> [EXERCISE AIM] Up to and including the line with "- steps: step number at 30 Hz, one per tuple", please reproduce the lines below exactly, beginning with the first.

> [SOURCE MATERIAL]
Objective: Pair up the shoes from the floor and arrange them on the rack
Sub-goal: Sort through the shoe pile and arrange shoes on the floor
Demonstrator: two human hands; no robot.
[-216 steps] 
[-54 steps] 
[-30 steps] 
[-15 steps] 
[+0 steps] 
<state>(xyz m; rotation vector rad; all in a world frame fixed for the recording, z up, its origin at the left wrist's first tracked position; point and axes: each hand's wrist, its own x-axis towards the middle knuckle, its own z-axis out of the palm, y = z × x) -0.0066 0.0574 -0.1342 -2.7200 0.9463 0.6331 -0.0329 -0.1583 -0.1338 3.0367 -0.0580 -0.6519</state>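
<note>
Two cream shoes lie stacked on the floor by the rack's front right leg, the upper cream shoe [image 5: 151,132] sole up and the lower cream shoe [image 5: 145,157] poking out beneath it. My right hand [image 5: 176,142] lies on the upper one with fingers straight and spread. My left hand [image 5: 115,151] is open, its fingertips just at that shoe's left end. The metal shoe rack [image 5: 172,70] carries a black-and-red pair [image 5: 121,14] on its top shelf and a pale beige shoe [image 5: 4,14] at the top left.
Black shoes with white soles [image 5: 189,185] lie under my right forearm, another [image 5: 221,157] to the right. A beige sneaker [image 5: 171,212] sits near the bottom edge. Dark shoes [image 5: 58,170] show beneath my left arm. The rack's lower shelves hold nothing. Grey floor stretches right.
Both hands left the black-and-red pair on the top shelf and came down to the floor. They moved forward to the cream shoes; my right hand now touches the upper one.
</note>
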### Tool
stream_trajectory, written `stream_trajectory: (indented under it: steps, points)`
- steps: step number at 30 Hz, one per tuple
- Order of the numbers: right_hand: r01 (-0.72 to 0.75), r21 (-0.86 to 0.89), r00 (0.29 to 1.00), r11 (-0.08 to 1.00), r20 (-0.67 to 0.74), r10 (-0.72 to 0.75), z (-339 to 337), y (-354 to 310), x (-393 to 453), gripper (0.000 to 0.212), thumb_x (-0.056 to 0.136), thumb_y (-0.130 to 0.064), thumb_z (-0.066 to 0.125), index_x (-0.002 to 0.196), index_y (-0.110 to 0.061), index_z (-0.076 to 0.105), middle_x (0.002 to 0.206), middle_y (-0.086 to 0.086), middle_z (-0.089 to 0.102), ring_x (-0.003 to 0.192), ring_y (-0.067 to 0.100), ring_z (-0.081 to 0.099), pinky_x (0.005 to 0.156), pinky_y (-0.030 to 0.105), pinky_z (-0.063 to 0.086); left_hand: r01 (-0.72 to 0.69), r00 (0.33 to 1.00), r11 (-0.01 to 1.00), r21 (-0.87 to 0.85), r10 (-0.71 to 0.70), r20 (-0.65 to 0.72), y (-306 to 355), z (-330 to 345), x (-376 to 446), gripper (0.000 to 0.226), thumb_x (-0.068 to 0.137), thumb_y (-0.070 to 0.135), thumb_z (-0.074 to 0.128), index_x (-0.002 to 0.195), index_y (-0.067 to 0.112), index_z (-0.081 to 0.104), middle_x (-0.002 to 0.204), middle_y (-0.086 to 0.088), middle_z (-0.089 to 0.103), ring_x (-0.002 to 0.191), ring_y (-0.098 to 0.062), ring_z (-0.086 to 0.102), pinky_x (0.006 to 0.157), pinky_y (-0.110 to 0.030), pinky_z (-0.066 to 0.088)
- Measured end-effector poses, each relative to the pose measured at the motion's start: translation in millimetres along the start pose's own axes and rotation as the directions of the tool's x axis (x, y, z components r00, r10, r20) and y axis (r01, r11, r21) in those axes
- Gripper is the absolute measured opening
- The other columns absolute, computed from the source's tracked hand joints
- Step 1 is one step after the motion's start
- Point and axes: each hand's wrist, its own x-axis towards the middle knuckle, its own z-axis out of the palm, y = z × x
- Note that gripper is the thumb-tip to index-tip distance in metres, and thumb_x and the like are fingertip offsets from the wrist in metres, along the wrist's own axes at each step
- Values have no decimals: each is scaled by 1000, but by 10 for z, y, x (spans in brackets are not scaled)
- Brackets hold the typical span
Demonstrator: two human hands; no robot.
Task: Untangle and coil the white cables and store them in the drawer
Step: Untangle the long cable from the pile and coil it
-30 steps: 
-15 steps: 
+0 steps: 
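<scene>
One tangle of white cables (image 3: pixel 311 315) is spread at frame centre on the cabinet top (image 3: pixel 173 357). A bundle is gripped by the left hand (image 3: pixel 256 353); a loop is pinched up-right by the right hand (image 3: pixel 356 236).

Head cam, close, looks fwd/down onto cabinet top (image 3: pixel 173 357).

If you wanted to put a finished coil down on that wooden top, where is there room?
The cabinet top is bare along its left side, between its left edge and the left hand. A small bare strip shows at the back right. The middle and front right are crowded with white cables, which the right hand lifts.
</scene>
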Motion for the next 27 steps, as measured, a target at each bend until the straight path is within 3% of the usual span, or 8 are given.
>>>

> [SOLUTION]
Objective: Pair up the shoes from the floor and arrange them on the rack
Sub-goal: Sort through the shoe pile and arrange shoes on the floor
Demonstrator: two human hands; no robot.
[-216 steps] 
[-54 steps] 
[-30 steps] 
[-15 steps] 
[+0 steps] 
<state>(xyz m; rotation vector rad; all in a world frame fixed for the recording, z up, its origin at the left wrist's first tracked position; point and axes: each hand's wrist, its own x-axis towards the middle knuckle, its own z-axis out of the palm, y = z × x) -0.0066 0.0574 -0.1342 -2.7200 0.9463 0.6331 -0.0329 -0.1583 -0.1338 3.0367 -0.0580 -0.6519</state>
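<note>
Two cream shoes lie stacked on the floor by the rack's front right leg, the upper cream shoe [image 5: 151,132] sole up and the lower cream shoe [image 5: 145,157] poking out beneath it. My right hand [image 5: 176,142] lies on the upper one with fingers straight and spread. My left hand [image 5: 115,151] is open, its fingertips just at that shoe's left end. The metal shoe rack [image 5: 172,70] carries a black-and-red pair [image 5: 121,14] on its top shelf and a pale beige shoe [image 5: 4,14] at the top left.
Black shoes with white soles [image 5: 189,185] lie under my right forearm, another [image 5: 221,157] to the right. A beige sneaker [image 5: 171,212] sits near the bottom edge. Dark shoes [image 5: 58,170] show beneath my left arm. The rack's lower shelves hold nothing. Grey floor stretches right.
Both hands left the black-and-red pair on the top shelf and came down to the floor. They moved forward to the cream shoes; my right hand now touches the upper one.
</note>
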### Tool
stream_trajectory, written `stream_trajectory: (indented under it: steps, points)`
- steps: step number at 30 Hz, one per tuple

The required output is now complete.